EXERCISE DESCRIPTION
Print the lines in the listing below that fall between the line with "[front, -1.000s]" and the line with "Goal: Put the", those two lines included, exactly as they stand and with nothing else.

(Beginning of EXTRACTED INFORMATION)

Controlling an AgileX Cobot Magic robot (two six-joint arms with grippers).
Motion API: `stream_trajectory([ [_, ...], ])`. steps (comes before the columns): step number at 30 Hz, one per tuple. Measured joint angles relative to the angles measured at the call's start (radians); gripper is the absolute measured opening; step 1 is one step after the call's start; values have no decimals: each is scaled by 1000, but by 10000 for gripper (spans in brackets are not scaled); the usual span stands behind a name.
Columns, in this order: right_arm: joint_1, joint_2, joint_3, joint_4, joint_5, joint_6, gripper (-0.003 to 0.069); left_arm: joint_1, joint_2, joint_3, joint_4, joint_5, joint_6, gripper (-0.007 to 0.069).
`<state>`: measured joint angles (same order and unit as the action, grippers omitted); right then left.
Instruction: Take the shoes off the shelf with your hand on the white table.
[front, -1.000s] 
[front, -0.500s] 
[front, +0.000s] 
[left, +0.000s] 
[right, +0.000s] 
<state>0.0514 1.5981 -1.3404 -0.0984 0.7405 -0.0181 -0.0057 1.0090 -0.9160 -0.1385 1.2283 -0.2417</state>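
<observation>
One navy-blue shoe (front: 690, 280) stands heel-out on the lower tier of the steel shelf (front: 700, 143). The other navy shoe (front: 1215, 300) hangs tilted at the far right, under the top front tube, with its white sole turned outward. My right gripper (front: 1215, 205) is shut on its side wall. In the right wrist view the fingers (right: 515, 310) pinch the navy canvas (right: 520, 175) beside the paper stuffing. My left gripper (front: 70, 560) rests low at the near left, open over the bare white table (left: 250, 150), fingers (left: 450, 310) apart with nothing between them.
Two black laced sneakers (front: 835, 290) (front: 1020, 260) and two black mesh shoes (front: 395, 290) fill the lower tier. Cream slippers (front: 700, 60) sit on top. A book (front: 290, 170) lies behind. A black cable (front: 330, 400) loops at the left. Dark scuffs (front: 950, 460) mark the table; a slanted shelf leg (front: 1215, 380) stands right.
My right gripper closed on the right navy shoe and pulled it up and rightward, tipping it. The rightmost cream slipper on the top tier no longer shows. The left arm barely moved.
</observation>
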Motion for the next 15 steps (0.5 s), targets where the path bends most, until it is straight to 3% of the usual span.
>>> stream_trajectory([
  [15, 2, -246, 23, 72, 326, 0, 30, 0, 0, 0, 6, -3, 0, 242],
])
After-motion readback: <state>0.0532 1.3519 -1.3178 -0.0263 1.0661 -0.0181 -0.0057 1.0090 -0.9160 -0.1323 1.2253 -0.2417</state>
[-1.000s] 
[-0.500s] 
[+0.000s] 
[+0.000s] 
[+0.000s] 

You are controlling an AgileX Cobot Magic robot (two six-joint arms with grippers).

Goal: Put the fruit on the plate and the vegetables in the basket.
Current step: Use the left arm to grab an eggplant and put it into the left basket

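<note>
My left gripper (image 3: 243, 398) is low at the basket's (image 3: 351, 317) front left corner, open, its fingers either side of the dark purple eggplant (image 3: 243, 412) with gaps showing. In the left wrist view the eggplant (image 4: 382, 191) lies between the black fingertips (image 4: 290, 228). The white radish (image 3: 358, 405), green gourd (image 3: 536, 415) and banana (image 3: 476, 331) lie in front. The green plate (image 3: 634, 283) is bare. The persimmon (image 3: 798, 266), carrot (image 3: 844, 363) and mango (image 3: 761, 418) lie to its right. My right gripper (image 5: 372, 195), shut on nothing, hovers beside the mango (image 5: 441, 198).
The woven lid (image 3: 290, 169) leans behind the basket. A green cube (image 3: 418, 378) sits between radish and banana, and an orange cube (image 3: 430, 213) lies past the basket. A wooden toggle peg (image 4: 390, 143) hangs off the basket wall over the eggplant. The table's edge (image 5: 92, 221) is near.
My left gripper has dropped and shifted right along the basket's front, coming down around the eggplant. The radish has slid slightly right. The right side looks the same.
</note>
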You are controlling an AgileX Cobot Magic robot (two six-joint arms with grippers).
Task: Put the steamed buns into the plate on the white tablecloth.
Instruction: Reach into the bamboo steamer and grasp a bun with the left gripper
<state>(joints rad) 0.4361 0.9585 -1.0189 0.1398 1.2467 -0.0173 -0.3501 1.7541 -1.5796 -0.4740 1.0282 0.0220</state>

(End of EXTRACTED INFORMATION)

EXERCISE RESULT
[front, -1.000s] 
[front, -0.500s] 
[front, +0.000s] 
[left, +0.000s] 
[right, +0.000s] 
<state>0.0514 1.5981 -1.3404 -0.0984 0.7405 -0.0181 -0.0057 1.0090 -0.9160 -0.1385 1.2283 -0.2417</state>
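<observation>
One navy-blue shoe (front: 690, 280) stands heel-out on the lower tier of the steel shelf (front: 700, 143). The other navy shoe (front: 1215, 300) hangs tilted at the far right, under the top front tube, with its white sole turned outward. My right gripper (front: 1215, 205) is shut on its side wall. In the right wrist view the fingers (right: 515, 310) pinch the navy canvas (right: 520, 175) beside the paper stuffing. My left gripper (front: 70, 560) rests low at the near left, open over the bare white table (left: 250, 150), fingers (left: 450, 310) apart with nothing between them.
Two black laced sneakers (front: 835, 290) (front: 1020, 260) and two black mesh shoes (front: 395, 290) fill the lower tier. Cream slippers (front: 700, 60) sit on top. A book (front: 290, 170) lies behind. A black cable (front: 330, 400) loops at the left. Dark scuffs (front: 950, 460) mark the table; a slanted shelf leg (front: 1215, 380) stands right.
My right gripper closed on the right navy shoe and pulled it up and rightward, tipping it. The rightmost cream slipper on the top tier no longer shows. The left arm barely moved.
</observation>
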Motion for the next 15 steps (0.5 s), targets where the path bends most, until it is straight to 3% of the usual span.
>>> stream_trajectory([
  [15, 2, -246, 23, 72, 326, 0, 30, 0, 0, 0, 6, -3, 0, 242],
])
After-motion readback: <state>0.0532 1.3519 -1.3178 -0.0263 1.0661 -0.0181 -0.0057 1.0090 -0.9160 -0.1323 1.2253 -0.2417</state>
[-1.000s] 
[-0.500s] 
[+0.000s] 
[+0.000s] 
[+0.000s] 

You are controlling an AgileX Cobot Magic robot (two six-joint arms with grippers).

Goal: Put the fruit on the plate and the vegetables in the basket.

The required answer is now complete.